*Exercise:* In the data below, how many lines contain the string "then"? Reply with the number only.

——

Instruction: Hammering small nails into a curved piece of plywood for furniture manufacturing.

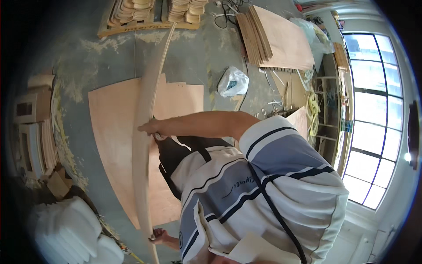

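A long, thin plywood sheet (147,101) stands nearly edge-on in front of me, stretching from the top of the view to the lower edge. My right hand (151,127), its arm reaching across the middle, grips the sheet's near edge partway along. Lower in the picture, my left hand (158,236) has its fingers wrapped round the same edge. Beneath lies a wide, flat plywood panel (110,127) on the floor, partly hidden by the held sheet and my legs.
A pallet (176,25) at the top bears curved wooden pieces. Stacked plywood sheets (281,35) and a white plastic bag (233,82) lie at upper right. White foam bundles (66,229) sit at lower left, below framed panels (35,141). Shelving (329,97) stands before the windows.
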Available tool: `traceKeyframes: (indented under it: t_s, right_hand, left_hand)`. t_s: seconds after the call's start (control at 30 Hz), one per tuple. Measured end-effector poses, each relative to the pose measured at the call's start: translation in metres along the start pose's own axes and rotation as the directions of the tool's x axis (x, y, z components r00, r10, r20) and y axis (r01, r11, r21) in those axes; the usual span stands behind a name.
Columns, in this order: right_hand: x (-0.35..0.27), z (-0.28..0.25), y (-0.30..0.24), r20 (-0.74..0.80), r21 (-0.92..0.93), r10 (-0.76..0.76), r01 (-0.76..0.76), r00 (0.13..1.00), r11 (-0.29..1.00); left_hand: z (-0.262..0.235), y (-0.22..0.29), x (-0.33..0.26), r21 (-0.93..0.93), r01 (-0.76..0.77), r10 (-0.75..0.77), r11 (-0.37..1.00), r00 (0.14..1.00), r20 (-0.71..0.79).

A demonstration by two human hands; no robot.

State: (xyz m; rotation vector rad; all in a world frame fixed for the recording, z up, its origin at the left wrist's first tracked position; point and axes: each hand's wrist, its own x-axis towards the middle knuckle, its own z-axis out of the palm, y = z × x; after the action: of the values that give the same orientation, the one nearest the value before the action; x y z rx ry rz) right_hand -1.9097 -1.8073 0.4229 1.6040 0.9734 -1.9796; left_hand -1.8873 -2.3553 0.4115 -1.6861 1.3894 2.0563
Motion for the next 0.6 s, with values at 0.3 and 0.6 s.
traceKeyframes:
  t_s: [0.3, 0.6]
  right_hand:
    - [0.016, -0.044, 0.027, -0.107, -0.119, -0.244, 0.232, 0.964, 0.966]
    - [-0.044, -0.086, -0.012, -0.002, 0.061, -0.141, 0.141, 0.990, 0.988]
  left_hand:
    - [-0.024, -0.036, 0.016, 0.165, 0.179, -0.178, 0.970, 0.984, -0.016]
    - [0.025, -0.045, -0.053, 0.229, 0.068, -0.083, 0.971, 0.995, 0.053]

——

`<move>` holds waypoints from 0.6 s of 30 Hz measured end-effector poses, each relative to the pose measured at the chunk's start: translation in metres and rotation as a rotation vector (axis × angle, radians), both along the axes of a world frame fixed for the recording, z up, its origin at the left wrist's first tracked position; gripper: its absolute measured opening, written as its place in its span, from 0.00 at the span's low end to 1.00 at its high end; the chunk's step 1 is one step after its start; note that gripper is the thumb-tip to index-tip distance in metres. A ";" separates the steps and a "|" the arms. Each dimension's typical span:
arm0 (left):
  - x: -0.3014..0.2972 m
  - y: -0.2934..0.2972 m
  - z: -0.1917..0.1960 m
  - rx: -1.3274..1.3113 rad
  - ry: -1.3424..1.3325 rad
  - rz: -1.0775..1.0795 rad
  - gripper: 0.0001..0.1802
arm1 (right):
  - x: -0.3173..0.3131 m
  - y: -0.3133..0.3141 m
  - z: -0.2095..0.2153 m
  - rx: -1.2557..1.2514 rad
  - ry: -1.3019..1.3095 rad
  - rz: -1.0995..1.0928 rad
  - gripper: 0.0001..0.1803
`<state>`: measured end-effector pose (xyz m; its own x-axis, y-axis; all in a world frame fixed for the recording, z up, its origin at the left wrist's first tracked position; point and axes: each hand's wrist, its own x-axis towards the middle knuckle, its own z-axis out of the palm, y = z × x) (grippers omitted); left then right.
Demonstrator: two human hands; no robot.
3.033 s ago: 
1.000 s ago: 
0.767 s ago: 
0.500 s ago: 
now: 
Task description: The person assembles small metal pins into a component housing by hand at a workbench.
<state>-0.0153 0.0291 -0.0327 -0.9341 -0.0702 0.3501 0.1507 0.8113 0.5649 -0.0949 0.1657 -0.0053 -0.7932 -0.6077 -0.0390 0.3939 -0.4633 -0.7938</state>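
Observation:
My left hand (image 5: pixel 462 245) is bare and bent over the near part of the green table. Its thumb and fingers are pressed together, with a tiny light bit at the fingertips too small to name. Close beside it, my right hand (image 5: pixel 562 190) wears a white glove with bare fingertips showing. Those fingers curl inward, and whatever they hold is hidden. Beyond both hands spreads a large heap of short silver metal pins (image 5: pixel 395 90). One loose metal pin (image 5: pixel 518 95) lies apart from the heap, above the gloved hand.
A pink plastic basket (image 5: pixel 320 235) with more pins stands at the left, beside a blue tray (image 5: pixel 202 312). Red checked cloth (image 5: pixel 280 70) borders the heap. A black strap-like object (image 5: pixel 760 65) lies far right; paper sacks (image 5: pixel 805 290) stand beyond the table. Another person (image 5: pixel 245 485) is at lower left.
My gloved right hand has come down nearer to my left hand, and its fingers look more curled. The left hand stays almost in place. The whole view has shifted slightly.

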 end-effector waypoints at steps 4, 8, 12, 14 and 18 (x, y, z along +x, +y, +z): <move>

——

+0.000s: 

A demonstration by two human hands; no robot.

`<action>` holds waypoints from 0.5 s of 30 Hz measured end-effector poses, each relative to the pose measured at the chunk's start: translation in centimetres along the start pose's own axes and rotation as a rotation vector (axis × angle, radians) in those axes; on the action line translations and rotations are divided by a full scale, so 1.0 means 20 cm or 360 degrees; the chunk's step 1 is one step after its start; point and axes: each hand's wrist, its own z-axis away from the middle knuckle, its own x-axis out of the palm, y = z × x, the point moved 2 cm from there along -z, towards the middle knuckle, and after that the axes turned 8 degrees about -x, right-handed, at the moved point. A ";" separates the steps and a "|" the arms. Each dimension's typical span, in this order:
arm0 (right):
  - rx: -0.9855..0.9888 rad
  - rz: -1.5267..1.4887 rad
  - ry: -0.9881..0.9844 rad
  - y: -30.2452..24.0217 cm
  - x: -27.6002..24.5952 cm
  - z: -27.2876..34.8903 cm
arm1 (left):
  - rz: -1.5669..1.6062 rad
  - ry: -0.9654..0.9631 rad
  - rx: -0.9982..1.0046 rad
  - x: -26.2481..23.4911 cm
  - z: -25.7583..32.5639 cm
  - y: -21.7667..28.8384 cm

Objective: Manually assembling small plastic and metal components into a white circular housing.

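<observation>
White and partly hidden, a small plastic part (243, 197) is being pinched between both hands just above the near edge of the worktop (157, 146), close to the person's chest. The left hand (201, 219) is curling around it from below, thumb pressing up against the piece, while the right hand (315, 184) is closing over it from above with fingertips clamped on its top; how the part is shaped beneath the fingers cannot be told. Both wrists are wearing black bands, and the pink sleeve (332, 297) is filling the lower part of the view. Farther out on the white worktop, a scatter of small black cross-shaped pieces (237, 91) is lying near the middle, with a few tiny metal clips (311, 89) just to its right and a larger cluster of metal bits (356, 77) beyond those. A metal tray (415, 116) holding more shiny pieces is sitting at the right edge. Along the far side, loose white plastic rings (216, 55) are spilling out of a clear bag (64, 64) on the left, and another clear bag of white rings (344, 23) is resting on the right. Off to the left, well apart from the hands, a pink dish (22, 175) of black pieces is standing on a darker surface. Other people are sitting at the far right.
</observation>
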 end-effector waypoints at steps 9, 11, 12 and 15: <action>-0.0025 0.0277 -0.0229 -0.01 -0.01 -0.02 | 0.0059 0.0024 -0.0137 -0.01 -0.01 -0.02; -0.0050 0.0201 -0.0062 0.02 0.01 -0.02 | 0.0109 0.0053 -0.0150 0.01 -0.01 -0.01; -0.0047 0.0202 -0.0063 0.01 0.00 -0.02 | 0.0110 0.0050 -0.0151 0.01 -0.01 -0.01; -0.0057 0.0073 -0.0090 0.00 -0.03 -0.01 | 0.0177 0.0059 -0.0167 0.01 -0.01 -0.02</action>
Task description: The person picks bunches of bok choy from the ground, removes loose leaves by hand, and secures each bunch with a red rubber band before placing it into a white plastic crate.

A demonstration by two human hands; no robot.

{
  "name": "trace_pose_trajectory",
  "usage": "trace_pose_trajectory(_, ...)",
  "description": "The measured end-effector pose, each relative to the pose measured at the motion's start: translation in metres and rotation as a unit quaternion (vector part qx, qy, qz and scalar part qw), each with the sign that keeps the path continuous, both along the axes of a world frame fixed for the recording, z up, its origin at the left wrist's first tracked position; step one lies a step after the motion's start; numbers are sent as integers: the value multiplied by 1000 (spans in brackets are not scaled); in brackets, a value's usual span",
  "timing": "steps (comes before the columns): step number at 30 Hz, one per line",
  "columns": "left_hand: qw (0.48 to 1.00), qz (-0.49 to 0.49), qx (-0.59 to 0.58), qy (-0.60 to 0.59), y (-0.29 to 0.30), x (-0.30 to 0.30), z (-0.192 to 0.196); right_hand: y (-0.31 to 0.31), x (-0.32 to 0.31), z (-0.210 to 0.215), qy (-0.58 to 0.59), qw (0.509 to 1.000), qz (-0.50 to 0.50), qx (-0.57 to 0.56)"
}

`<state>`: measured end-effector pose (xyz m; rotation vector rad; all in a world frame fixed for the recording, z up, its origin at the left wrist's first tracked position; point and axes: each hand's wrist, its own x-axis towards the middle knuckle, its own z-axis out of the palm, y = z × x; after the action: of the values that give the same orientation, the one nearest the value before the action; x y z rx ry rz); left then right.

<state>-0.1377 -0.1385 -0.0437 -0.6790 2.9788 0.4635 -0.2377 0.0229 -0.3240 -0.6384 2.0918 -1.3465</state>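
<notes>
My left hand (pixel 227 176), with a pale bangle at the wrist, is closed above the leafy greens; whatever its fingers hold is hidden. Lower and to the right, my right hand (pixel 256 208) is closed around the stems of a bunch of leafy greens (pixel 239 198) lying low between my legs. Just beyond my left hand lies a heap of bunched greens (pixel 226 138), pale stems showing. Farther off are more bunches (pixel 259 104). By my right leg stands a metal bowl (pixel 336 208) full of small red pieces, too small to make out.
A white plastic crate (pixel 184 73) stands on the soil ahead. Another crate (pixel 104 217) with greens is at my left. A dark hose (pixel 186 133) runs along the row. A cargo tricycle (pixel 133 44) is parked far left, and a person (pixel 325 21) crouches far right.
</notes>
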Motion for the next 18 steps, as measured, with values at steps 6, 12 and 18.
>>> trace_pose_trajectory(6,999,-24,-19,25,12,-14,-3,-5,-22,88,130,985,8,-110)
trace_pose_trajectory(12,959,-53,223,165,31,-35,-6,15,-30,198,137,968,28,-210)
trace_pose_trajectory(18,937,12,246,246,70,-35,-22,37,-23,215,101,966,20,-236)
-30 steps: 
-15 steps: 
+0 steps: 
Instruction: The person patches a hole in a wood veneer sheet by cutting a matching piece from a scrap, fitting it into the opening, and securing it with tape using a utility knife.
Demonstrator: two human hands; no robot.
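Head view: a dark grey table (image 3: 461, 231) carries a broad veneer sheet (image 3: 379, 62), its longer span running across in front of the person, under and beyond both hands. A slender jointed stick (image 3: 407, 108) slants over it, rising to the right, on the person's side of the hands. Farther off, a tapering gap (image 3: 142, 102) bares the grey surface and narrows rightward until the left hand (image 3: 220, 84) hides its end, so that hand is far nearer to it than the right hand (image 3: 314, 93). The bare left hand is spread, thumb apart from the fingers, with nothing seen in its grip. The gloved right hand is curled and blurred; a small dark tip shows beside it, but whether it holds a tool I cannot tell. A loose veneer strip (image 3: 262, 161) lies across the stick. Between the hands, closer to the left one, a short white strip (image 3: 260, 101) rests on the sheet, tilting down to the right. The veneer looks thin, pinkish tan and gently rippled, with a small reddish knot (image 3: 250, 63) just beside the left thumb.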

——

*Task response:* 2